I really don't think this choco-fork is a good idea.

There are other reasons for a C-N specific fork too that have been discussed here, not just the closed source anticheat system (which I have pretty much the whole time said that it probably wouldn't be a good idea in the end, it would cause more harm and hassle and than it would help, but I kinda understand the other viewpoint too, and things are never only either black or white).

For example, metadata in LMP files can easily be implemented so that the demos still work even in vanilla straight out of the box. There's a specific demo end marker byte reserved (though the game will quit playing the demo when it reaches the end of the buffer regardless, at least IIRC, can't be arsed to go check the source right now) so we can just put all the metadata after it. If it breaks someone else's port or LMP tool, it's their code that needs fixing because it'll work in unmodified vanilla and unmodified Chocolate Doom.

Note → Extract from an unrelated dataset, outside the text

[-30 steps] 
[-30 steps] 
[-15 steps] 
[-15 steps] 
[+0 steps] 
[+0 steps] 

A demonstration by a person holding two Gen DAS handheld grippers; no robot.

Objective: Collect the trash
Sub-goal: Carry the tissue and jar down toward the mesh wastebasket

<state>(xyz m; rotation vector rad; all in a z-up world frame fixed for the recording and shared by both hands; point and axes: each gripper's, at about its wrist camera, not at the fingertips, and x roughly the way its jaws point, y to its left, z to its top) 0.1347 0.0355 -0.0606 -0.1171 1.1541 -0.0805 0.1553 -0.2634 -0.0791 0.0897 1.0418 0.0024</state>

Vanilla could even be hacked to support this new metadata format quite easily, in case someone still wants to use a real DOS PC or DOSBox to play. It's also easily possible to hack vanilla to support both longtics and regular demos in the same binary, and I have done it in the past, though I don't have a separate EXE with just that in it, I put it into a binary that plays No Rest for the Living properly in DOS. :-) (I gave it and a modified Chocolate Doom binary for Windows + source diff to some guy who used to come to #chocolate-doom who said he wanted to run a NR4TL speedrunning competition, dunno if anything ever came out from it though...) Anything not too complex like highres could be added to vanilla too so that it stays in feature parity with the Chocolate Doom fork. In theory even that could be hacked in, but it would take so much effort for so little gain that it's not worth it.

Archy said:

The DLL idea still won't prevent people from using system-induced slow motion, which is completely possible and realistically achievable.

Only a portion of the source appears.